Bassekou Kouyate
The West African lute called the ngoni—its body built either from wood or calabash, over which animal skin is stretched—is a precursor to the banjo that’s been around for nearly seven centuries, but no single musician in modern times has introduced its infectious twang to more listeners that the Malian musician Bassekou Kouyate. Born into a family of griots in 1966, he began playing the instrument as a teenager and moved to the country’s capital of Bamako in the late 1980s, where he quickly became enmeshed in the local scene. He became a founding member of the spectacular Symmetric Orchestra assembled by kora master Toumani Diabate. By the early 1990s he was touring in Europe and building connections, and in 2005 he began working with the legendary guitarist Ali Farka Touré, performing on his final album Savane. That same year, Kouyate formed his group Ngoni Ba, which released its first album in 2007.

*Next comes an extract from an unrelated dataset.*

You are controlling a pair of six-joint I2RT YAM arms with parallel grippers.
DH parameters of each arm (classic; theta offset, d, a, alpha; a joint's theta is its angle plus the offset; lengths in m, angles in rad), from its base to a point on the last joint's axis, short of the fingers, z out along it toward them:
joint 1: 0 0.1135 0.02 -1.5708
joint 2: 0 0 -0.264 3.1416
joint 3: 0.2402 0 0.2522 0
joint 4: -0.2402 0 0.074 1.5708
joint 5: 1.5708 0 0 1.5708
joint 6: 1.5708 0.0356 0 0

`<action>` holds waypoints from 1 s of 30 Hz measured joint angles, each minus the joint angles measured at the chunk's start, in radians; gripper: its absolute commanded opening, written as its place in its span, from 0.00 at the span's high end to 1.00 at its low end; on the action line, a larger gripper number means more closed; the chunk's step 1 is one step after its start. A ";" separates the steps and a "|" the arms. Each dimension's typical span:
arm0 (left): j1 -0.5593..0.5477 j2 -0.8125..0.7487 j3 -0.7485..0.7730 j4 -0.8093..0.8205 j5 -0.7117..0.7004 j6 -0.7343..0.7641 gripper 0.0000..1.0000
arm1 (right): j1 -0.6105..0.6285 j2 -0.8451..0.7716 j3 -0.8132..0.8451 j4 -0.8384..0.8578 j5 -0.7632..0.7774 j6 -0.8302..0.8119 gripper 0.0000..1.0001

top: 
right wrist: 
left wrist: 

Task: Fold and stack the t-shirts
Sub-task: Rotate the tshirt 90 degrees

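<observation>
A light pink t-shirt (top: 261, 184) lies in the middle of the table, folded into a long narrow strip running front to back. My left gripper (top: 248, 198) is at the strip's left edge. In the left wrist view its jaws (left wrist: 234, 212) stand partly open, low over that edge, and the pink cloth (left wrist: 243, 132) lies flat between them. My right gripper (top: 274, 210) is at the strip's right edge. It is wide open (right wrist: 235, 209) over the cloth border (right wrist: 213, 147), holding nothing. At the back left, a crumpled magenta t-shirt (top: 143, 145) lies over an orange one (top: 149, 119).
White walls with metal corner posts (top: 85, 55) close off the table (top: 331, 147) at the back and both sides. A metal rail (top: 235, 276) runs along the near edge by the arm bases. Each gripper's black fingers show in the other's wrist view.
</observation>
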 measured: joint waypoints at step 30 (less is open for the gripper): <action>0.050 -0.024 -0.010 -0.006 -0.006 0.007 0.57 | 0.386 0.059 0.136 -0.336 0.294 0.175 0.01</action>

From the start Kouyate distinguished the group by placing an unusual focus on the ngoni, enlisting three other players of the instrument to join the band. Thanks to his deft arrangements, a judicious embrace of effects pedals and amplification, and the use of different-sized iterations of the instrument—including a bass ngoni—his group generated a rich lattice of sound, full of brittle yet sweet-toned arpeggios, with the leader’s wife Amy Sacko serving as the primary vocalist. As Jon Pareles wrote in the New York Times of his bedrock sound, “The music remains unmistakably West African in its minor modes, its vocal lines, its rhythms (often three against two) and the breakneck lines and fluttering trills of traditional accompaniments. But instrumental showcases have taken over the songs, and Mr. Kouyate ignores stylistic boundaries.”
Over the years the group has recorded steadily. In the spring of 2012, an effort to make a new album in Bamako was interrupted by a military coup, and attacks by Islamic terrorists led the band to decamp to Montreal where they recorded Jama Ko with Arcade Fire producer Howard Bilerman, rejiggering the band’s sound.